# [WHAT IS BEING ASKED]
Copy out every line of the data where the word "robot" is found.

[[ PROVIDED RECORDS, beginning ]]

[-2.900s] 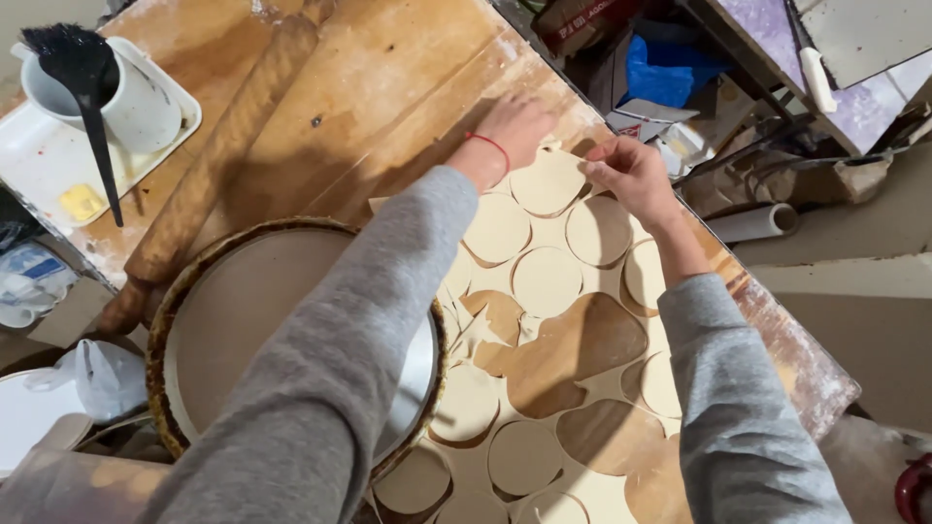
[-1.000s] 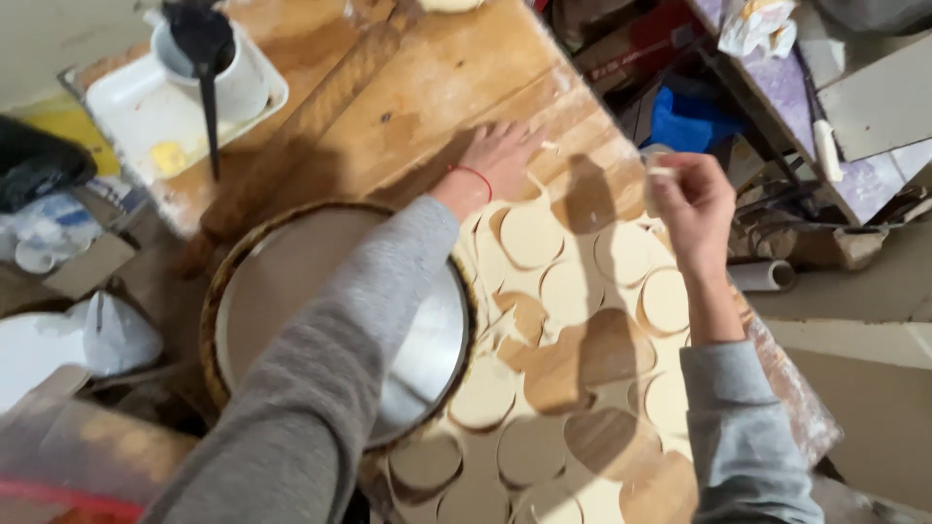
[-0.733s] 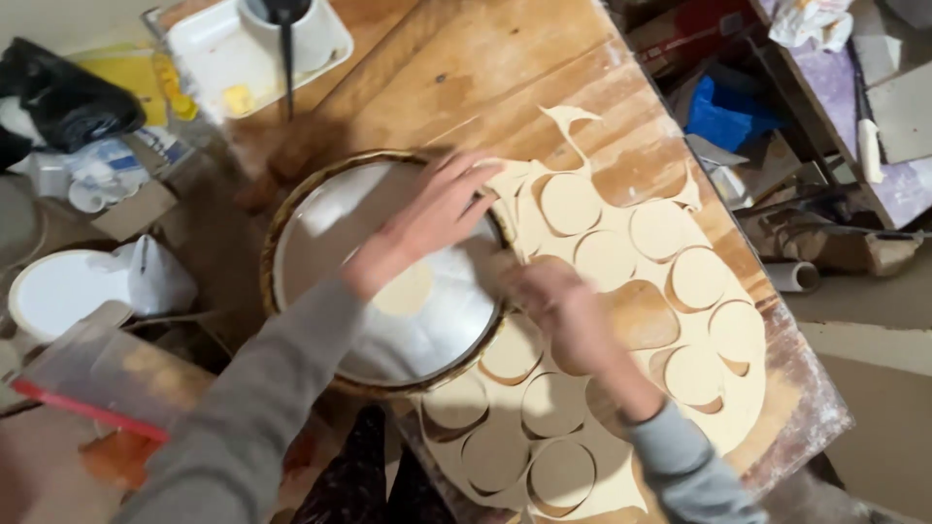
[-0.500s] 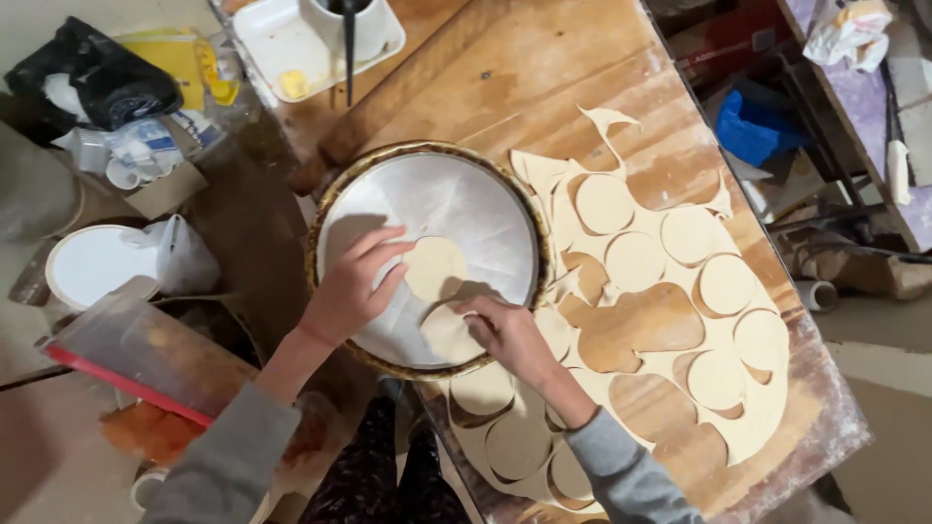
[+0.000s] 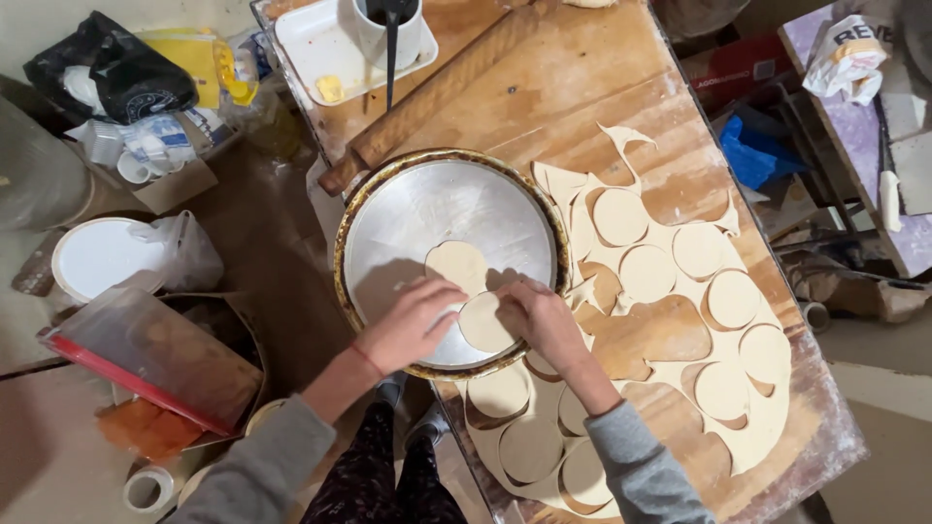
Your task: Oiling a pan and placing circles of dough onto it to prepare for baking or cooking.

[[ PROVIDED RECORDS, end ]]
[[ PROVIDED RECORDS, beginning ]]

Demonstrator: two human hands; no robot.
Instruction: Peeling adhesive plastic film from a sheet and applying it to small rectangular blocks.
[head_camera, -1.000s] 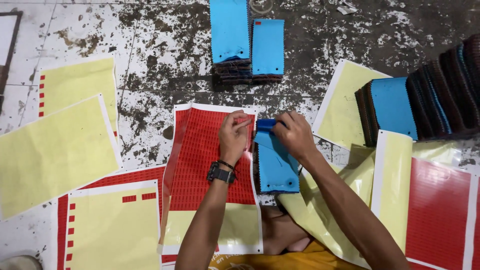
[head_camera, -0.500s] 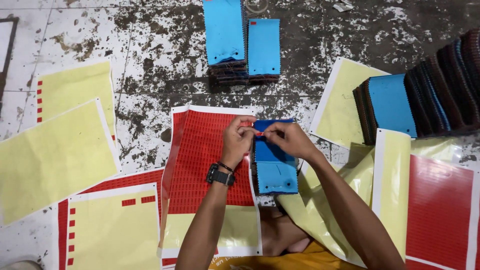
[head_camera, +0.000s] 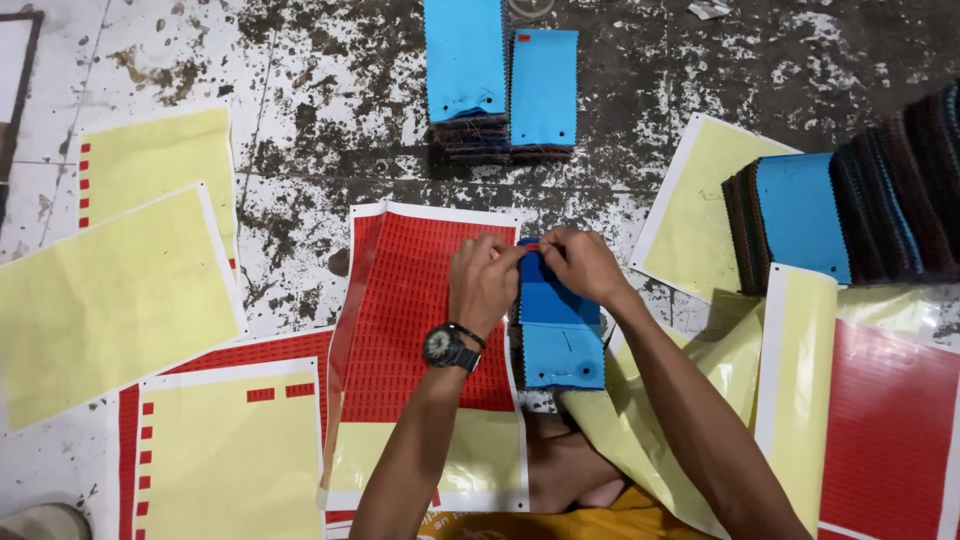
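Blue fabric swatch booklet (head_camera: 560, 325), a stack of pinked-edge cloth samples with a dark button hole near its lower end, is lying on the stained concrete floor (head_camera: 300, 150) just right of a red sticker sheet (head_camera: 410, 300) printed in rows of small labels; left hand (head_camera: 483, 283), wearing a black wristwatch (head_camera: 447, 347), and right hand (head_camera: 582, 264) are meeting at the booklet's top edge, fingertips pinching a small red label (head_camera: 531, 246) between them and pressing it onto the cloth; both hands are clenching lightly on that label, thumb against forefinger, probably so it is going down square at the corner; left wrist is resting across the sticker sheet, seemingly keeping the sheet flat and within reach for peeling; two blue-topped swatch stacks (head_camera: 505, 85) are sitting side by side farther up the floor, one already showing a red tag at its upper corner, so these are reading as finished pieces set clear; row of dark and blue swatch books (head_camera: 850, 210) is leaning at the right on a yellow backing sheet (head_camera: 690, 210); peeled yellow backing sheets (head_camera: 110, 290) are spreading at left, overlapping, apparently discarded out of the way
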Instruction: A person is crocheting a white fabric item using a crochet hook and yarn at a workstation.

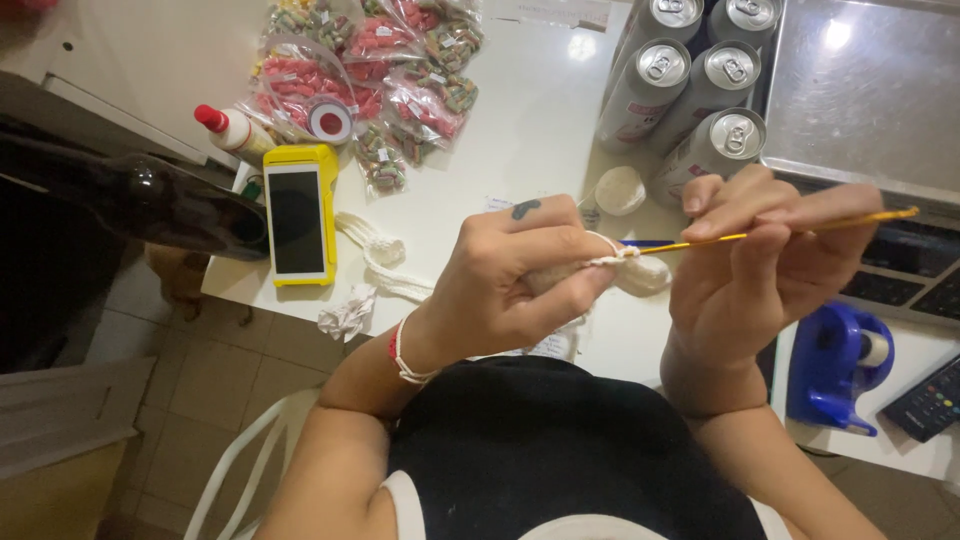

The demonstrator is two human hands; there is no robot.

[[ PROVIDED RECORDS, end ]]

# [ANSWER BOX]
Demonstrator: two human hands; no robot.
The demonstrator is two human hands; there is no robot.

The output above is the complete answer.